My daughter is 14 so I can seriously empathize here, though she hasn’t done the sneaking out of the house thing and swears she has no interest in it at all. Thank the Creator.

While wring made some good points, I have to agree with zgystardst on not backing down from the one month term once you’ve ‘pronounced sentencing’.

Amen! The one time I grounded Jr. Ranger 1 for a month, took away her computer privliges and took away her phone she spent her free time sighing and moaning about not having anything to do, it was boring, I was mean, I didn’t understand, on and on and on. Agh. Sticking to my guns was damned hard. But she’s never repeated the offense and I doubt she will.

Definitely mention the possibility of getting the authorities involved if this guy shows up again. Having Dad call the cops on a guy she likes would probably be one of the most embarassing things she could imagine, and if the discussion manages to get back to the guy (maybe talk about this in front of some of her friends) he will be scared to go around her. Making her pay for the screen is good, too, you can probably get a lot of housework out of her that way.

Be VERY careful, though significantly older I echo Pathros_1983’s sentiment - teenage girls who are willing to sneak out of the house late at night are highly valued by guys of many ages, though an 18 year old definitely should know better than to mess with a girl that age, I’ve known plenty of guys 25 years old or older who would.

This actually happened to us! We had a house fire at midnight. Luckily, this was in August. Three of us (and the dogs) were out watching the meteor showers (Pleiades?), my Mom was up washing dishes, My Dad was in bed, and my sister was in bed - or so we thought. She had snuck out and was two doors down at a party. My folks were a little freaked out because we couldn’t find her. She only found out that the house was on fire because when the folks at the party heard the fire truck sirens, they thought it was the cops coming to split up the party, so they all ran. One of them noticed the fire, and went back into the basement at the party house (where my sister was still partaking in controlled substances) and told her.

This actually happened to me. I’m the dad of a 13YO daughter who had a sleepover at a friend’s house. It turned out that my daughter and her friend had snuck out and gone joy-riding with a couple of boys. The girls were caught while sneaking back into the house at “zero-dark-thirty.” The consequences were:

Grounded for 1 month.

No telephone and no internet for 2 weeks.

No TV/Stereo for a similar time.

Allowable activities were:

Study.

Help mom with the housework.

Study some more.

Along with all of that there were mucho heart-to-heart talks etc.

Hope this helps.

Testy.

Anyway this wont apply. But, God forbid if it ever does, this is one my mom used on my sister which worked wonders. Naked boy is found in sisters bedroom, as punishment, mom takes her door away. Right off the hinges, no door, no lock, open to the world. Never happened again. But my sister was a REAL brat. Difficult to the utmost and knew it and reveled in it. Interestingly enough she’s married with two girls of her own and has really settled down. Literaly overnight, that’s what pregnancy will do to ya.
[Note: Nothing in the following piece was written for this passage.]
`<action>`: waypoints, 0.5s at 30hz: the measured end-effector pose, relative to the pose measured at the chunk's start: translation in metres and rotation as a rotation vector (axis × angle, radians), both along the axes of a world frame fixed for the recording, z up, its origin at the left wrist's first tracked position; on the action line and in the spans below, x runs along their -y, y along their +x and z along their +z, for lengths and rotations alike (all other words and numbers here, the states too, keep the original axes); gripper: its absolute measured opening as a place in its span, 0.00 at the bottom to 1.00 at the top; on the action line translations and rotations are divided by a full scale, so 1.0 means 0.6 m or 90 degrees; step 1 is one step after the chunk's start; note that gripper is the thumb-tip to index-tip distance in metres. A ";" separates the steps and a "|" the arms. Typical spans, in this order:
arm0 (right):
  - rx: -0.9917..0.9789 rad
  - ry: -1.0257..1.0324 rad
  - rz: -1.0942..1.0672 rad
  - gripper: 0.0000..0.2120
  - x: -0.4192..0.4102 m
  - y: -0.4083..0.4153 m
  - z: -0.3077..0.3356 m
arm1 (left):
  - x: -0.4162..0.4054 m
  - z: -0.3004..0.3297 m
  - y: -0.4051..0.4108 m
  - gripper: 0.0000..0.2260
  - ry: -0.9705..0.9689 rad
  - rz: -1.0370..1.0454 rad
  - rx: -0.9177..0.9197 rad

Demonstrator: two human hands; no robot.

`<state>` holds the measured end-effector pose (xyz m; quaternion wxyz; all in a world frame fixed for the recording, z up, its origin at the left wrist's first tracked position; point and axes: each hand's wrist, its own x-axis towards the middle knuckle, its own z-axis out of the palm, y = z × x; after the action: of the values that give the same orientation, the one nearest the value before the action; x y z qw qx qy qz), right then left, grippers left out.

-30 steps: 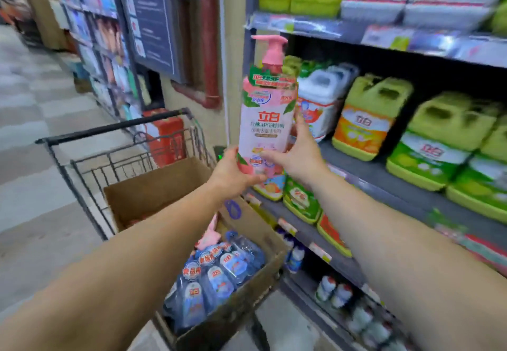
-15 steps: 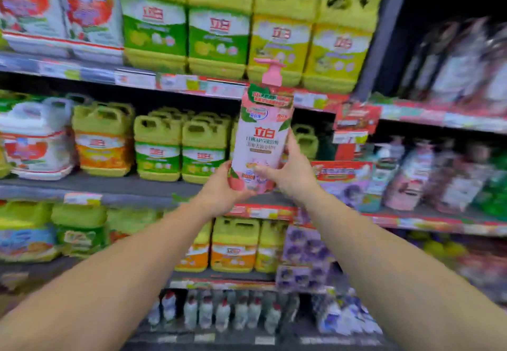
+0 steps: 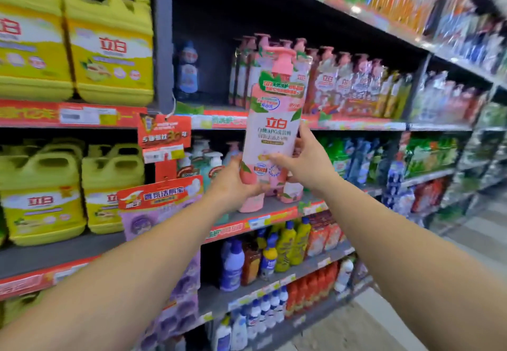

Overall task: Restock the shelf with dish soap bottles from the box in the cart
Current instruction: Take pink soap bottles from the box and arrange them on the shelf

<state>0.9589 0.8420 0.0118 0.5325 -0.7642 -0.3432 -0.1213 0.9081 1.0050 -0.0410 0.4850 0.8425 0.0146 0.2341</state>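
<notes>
The pink dish soap bottle (image 3: pixel 270 131) is standing nearly upright in the air, its long axis running vertically with a slight lean to the right at the top, the pink pump head (image 3: pixel 282 58) pointing up and its spout facing left, the printed label facing the camera. Both hands are gripping it near the base: the left hand (image 3: pixel 233 183) is wrapping around the bottom left edge from below, and the right hand (image 3: pixel 307 161) is clamping the lower right side, thumb pressing across the front of the label. The bottle is hovering in front of the shelf edge (image 3: pixel 356 125), overlapping a row of matching pink bottles (image 3: pixel 329 82) standing on that shelf behind it. Yellow jugs (image 3: pixel 109 43) are sitting on the shelves to the left. Compared with half a second ago, the view is now facing farther right along the aisle, the yellow jugs that were behind the bottle are lying off to the left, and the pink row is appearing directly behind it, while the two-handed grip is staying the same
</notes>
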 end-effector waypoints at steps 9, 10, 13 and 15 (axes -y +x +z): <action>0.013 0.058 0.026 0.28 0.001 0.182 0.101 | -0.012 0.116 0.185 0.26 0.106 0.039 0.046; 0.005 0.065 0.036 0.28 -0.007 0.204 0.118 | -0.021 0.134 0.208 0.28 0.120 0.051 0.051; 0.017 0.084 0.048 0.27 -0.035 0.271 0.161 | -0.044 0.190 0.270 0.26 0.172 0.091 0.062; 0.018 0.108 0.068 0.28 -0.056 0.313 0.180 | -0.058 0.221 0.307 0.25 0.196 0.120 0.050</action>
<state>1.1468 0.8757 0.1198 0.5960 -0.6953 -0.3793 -0.1324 1.0923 1.0401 0.0914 0.3262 0.8920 0.0383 0.3106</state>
BTW she didn’t get pregnant till she was 21 and 1/2.

Women’s Christian Military Boot Camp

Women’s Christian Military Boot Camp?

Never heard such a thing & there isn’t one on the web obtained through a search. Nice try though.
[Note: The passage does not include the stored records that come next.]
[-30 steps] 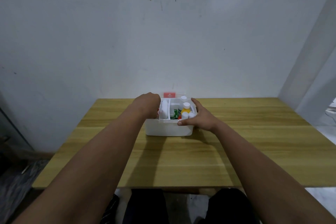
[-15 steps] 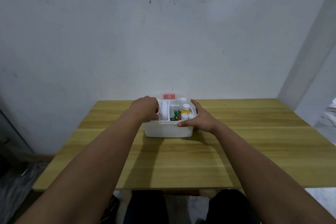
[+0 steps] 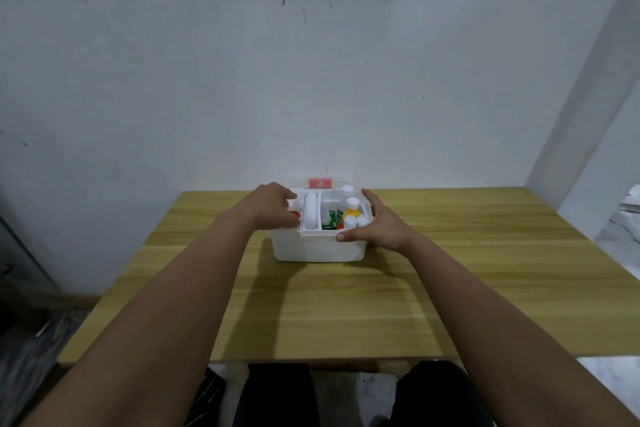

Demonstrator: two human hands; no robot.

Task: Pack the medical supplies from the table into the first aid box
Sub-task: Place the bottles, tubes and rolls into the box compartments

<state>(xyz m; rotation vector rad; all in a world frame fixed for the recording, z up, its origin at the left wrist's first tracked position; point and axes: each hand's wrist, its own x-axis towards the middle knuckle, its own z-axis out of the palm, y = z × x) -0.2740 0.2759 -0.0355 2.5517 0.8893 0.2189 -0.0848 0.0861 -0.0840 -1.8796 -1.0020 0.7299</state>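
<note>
The white first aid box [image 3: 317, 250] stands at the far middle of the wooden table [image 3: 346, 305], its clear lid with a red label [image 3: 320, 183] tipped open behind it. Inside are a white divider tray with a handle [image 3: 310, 215], a yellow bottle with a white cap [image 3: 350, 210], white bottles [image 3: 350, 222] and a green packet [image 3: 325, 222]. My left hand [image 3: 268, 206] curls down over the box's left end, with a small white and red item [image 3: 294, 213] at its fingertips. My right hand [image 3: 377, 225] clasps the box's right side, thumb on the front rim.
A stained white wall rises right behind the table's far edge. A white pillar stands at the right. My dark-trousered legs show below the near edge. Floor clutter lies at the far left.
Both hands stay on the box. My left hand has edged slightly, so the white and red item now shows under its fingers.
</note>
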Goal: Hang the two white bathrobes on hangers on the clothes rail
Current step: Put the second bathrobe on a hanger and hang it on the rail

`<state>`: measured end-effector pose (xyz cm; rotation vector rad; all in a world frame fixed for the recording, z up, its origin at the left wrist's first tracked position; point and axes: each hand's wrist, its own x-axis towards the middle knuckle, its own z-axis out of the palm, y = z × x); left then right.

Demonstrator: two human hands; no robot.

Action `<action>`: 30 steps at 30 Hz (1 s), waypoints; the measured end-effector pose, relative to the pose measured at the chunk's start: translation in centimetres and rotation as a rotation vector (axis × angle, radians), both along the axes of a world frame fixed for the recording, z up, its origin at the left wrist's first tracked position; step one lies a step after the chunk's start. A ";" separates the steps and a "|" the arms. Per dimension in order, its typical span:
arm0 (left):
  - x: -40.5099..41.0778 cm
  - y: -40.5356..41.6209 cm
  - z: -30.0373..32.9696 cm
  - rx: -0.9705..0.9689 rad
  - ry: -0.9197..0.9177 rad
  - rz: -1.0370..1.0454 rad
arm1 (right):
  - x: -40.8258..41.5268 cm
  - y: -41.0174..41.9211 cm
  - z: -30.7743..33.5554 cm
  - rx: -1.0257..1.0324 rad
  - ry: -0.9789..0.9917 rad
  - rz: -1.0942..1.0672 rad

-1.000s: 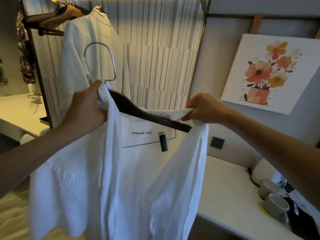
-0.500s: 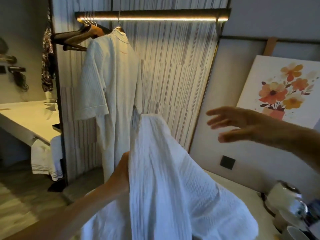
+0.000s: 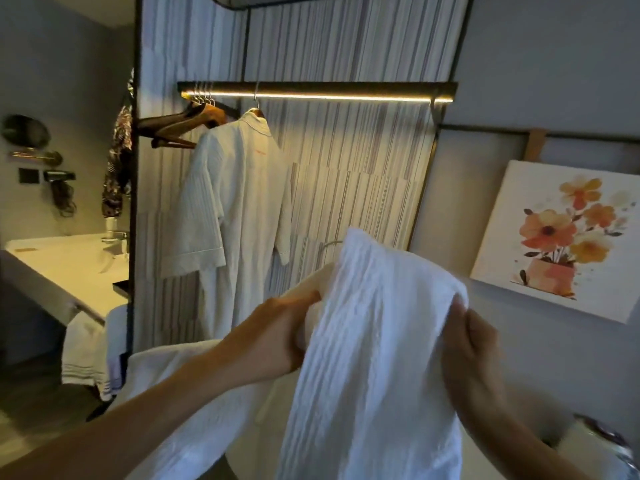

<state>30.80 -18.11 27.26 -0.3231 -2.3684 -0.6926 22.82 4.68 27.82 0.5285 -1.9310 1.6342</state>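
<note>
White ribbed cotton fills the near middle of the head view: the second bathrobe [image 3: 374, 341] is bunched and held up between both hands, its lower part trailing down and off to the near left. The left hand [image 3: 277, 334] has its fingers closed on the robe's left fold; the right hand [image 3: 474, 355] pinches the right edge with its fingers curled together on the cloth. A thin curve of metal hook [image 3: 330, 243] peeks just behind the robe's top. Farther back on the left, the first bathrobe [image 3: 235, 209] hangs from the lit clothes rail [image 3: 318, 89], beside empty wooden hangers [image 3: 187, 124]. A flower painting [image 3: 561, 237] leans on the right.
</note>
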 end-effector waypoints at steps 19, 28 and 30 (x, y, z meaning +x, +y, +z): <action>-1.3 -1.0 1.1 -0.046 0.215 0.130 | 2.1 -6.3 3.1 0.586 -0.358 0.754; -2.6 -3.4 -4.1 1.006 -0.209 -0.107 | 2.8 -9.5 2.3 0.154 -0.765 0.802; -2.8 -3.2 -3.7 1.176 -0.266 -0.161 | 3.2 -10.4 3.4 0.180 -0.714 0.840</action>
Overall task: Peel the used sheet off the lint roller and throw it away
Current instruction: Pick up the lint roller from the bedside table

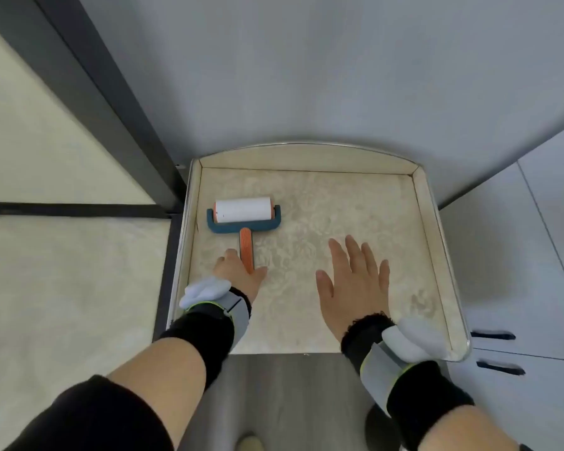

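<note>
Now the lint roller (243,216) lies flat on the tray-like tabletop (339,203), toward its left side, white roll away from the person and orange handle pointing back. The left hand (240,271) sits at the handle's near end, thumb and fingers loosely either side, not clearly gripping. The right hand (355,281), right of the roller, is spread open, holding nothing.

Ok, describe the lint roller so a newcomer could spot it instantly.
Find the pale, rimmed table against the grey wall. On its left half lies the lint roller: a white paper drum in a blue frame. Its ribbed orange handle points to the left hand; nothing else lies on the table.
</note>
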Tool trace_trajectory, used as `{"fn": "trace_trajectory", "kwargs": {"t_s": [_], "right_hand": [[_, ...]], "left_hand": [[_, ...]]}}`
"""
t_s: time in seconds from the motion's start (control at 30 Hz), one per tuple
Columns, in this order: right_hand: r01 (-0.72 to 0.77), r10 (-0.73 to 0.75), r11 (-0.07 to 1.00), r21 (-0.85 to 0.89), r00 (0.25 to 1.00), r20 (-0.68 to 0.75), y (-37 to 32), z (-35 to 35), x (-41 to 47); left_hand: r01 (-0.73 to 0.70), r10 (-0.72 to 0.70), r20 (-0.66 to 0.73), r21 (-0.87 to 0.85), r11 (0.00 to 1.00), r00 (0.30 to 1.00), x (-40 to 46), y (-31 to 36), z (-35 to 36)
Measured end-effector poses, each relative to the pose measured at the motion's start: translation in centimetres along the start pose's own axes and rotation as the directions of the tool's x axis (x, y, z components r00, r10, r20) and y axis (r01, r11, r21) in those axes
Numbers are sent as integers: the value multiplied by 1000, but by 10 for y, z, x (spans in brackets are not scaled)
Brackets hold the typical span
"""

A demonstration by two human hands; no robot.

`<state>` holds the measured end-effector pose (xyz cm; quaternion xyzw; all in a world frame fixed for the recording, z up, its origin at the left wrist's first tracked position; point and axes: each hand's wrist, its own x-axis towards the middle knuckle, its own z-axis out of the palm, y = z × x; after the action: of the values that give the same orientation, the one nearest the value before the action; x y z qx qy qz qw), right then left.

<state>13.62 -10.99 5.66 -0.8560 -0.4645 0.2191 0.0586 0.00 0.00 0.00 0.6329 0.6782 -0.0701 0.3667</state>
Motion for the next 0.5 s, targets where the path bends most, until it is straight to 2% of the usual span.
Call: {"fn": "trace_trajectory", "kwargs": {"t_s": [0.1, 0.27, 0.3, 0.4, 0.43, 0.5], "right_hand": [[4, -5, 999, -42, 1000, -18, 4, 5, 2], [53, -53, 998, -14, 998, -33, 2, 8, 3], [63, -64, 998, -9, 997, -45, 1, 8, 3], [85, -86, 996, -10, 994, -65, -4, 1, -1], [91, -91, 996, -7, 993, -72, -7, -4, -1], [104, -102, 995, 9, 990, -101, -13, -20, -4]], "left_hand": [[37, -36, -18, 66, 997, 999, 12, 2, 9], [69, -66, -49, 67, 995, 997, 18, 1, 14], [96, -93, -75, 46, 994, 993, 20, 1, 15], [219, -240, -88, -197, 955, 967, 15, 6, 12], [213, -240, -96, -233, 949, 966, 11, 7, 8], [156, -182, -134, -182, 971, 974, -1, 11, -3]]}}
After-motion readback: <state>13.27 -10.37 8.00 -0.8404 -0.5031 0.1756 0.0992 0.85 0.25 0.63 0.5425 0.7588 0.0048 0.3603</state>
hoping that this is an unrelated issue.

wow, lots of good advice here takes notes for future reference

I would emphasize the deal about the 18 year old guy.

Remembering what it’s like to be a 14 year old girl, I know I’d be really flattered if an 18 year old guy was paying attention to me. I’m sure that I would be easily impressed and probably infatuated quickly.However, you pretty much have to assume that he has “one thing” on his mind, because otherwise, there isn’t much cause for him to be around.

Yeah, a month sounds fine. (I got a month when my mom caught me having sex with a boy in my room when I was 15.)

I would have probably gotten 2 weeks for sneaking out and 2 weeks for breaking the screen and leaving the window unsecured. Plus I would have had to pay for the screen repair.

I am a parent of 8 and 3 year old girls. I hope I never have to deal with this. It scares the hell out of me.